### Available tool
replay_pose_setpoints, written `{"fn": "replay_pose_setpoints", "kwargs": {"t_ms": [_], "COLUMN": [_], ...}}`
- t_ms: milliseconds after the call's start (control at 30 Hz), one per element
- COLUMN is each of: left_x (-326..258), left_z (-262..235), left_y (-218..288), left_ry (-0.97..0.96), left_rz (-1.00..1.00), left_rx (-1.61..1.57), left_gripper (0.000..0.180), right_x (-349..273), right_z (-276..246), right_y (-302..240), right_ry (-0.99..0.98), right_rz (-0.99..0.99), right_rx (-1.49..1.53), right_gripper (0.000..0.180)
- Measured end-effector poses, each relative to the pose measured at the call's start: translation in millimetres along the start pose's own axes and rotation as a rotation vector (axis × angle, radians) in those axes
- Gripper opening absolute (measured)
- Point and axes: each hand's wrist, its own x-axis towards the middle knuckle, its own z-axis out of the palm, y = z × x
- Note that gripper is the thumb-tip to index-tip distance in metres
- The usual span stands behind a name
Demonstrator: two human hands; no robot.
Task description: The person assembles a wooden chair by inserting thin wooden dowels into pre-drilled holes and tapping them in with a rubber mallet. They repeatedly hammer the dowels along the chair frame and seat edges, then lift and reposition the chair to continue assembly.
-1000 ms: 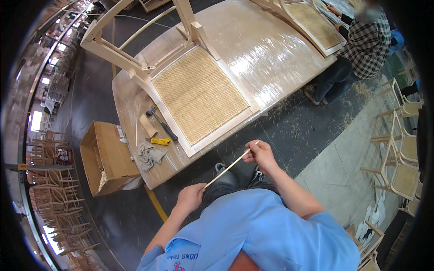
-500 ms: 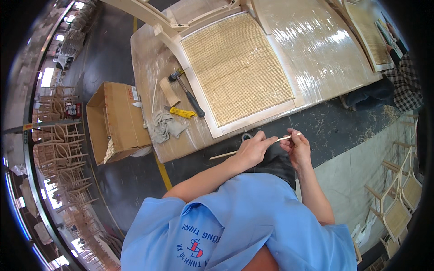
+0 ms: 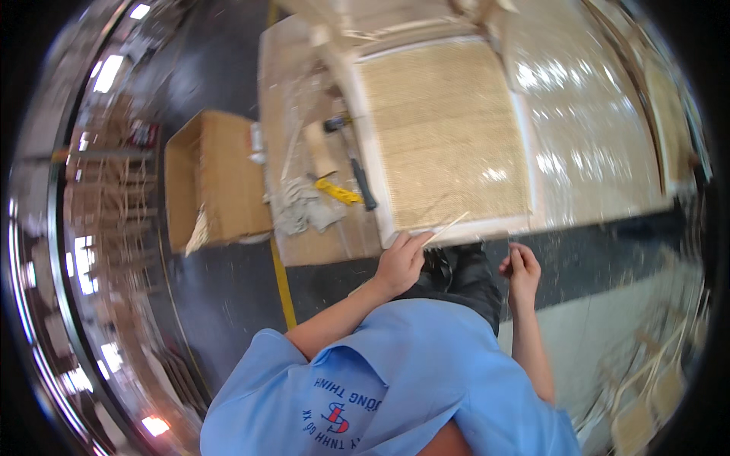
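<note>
My left hand (image 3: 403, 261) is closed around a thin pale strip (image 3: 451, 226), beside the near edge of the chair's seat. The strip's free end slants up and to the right over the white border of the woven cane panel (image 3: 449, 129). My right hand (image 3: 522, 266) is apart from the strip, just off the table's near edge, with thumb and fingers pinched together. Whether anything small is between them cannot be made out. Left of the panel lie a hammer (image 3: 362, 182), a yellow cutter knife (image 3: 338, 191) and a crumpled grey cloth (image 3: 304, 207).
The plastic-wrapped table (image 3: 585, 144) bears the chair frame and a flat wooden piece (image 3: 319, 148). An open cardboard box (image 3: 236, 178) stands on the floor to the left. Several chairs stack up far left; others stand at lower right. Another cane-panelled piece (image 3: 669, 125) is far right.
My right hand has let go of the strip and moved a little right. My left hand has shifted left with the strip, toward the seat's edge. The view has swung, blurring the picture.
</note>
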Motion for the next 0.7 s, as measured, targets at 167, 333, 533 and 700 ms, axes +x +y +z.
{"fn": "replay_pose_setpoints", "kwargs": {"t_ms": [167,333,533,700], "left_x": [-83,-167,-236,-275], "left_z": [-51,-56,-11,49], "left_y": [-46,-44,-23,7], "left_ry": [0.484,0.866,1.150,1.480], "left_rz": [-0.341,-0.635,-0.834,-0.993], "left_rx": [0.110,0.118,0.082,-0.130], "left_gripper": [0.041,0.040,0.040,0.038], "right_x": [29,33,62,43], "right_z": [90,275,386,393], "right_y": [-25,-54,-12,-22], "right_ry": [-0.444,-0.960,-0.942,-0.964], "right_rz": [-0.240,-0.827,-1.010,-0.835], "right_rx": [-0.393,-0.883,-1.749,-1.513], "right_gripper": [0.015,0.016,0.045,0.045]}}
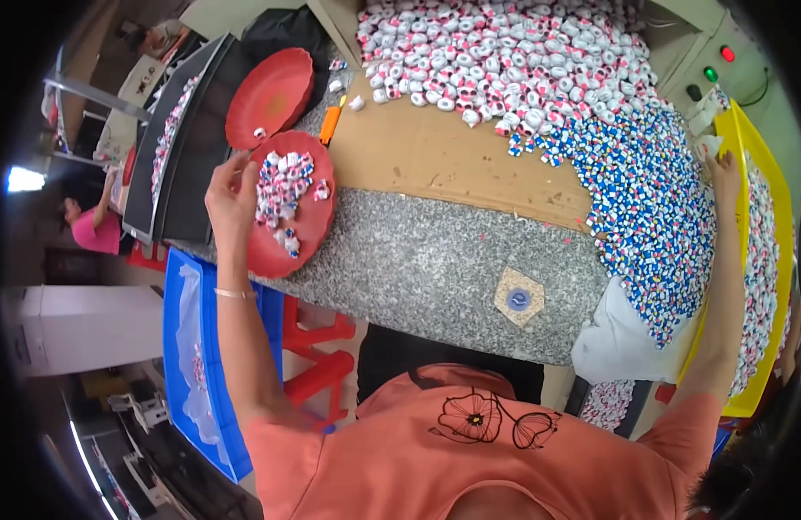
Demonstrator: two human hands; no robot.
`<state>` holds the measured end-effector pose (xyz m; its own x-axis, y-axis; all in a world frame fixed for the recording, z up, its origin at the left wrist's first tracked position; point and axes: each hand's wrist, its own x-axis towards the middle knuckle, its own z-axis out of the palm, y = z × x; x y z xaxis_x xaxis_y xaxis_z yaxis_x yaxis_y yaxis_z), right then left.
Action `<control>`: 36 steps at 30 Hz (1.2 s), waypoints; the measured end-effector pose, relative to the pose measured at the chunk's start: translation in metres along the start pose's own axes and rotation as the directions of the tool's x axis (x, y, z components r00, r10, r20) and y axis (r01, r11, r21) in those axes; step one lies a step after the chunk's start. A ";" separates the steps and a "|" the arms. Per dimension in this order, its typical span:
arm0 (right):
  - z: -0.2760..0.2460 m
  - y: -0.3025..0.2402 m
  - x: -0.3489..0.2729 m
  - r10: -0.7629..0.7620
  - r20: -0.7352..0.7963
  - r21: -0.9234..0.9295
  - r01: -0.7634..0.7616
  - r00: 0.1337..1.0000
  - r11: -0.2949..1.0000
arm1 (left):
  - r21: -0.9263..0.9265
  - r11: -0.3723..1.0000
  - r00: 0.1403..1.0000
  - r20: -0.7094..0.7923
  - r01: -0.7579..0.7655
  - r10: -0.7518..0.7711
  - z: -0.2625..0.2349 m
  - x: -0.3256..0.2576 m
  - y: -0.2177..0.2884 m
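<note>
My left hand (pixel 230 198) is closed at the left rim of a scalloped red plate (pixel 320 227), thumb and fingers drawn together there. White, pink and blue small pieces (pixel 283 182) lie on that plate. Beyond it a second red plate (pixel 270 100) carries one white piece. Far out to the right, my right hand (pixel 723 173) has its fingers bent beside the rim of a yellow crate (pixel 736 139), near some white material (pixel 705 146). Whatever those fingers hold is too small to make out. A wide heap of tiny blue-and-white pieces (pixel 647 208) spreads beside that forearm.
A big pile of white and pink pieces (pixel 504 56) rises at the back on cardboard (pixel 452 156). An orange cutter (pixel 331 121) lies by the plates. A white cloth (pixel 621 334) hangs at the front edge. Red stool (pixel 318 373) and blue crate (pixel 177 347) stand below left.
</note>
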<state>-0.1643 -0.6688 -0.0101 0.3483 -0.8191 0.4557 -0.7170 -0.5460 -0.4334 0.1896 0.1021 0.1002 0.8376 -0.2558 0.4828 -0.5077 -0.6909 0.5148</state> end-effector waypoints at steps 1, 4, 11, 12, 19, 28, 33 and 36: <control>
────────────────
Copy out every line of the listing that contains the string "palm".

- Point and axes: each hand's wrist, its own x-axis towards the middle knuckle, its own z-axis out of the palm, y = z × x
`<state>` holds the measured end-effector pose (xyz m; its own x-axis, y-axis; all in a world frame fixed for the recording, z up, its origin at the left wrist's first tracked position; point and axes: each hand's wrist, its own x-axis towards the middle knuckle, its own z-axis out of the palm, y = z × x; x y z xaxis_x xaxis_y xaxis_z yaxis_x yaxis_y yaxis_z), right then left.

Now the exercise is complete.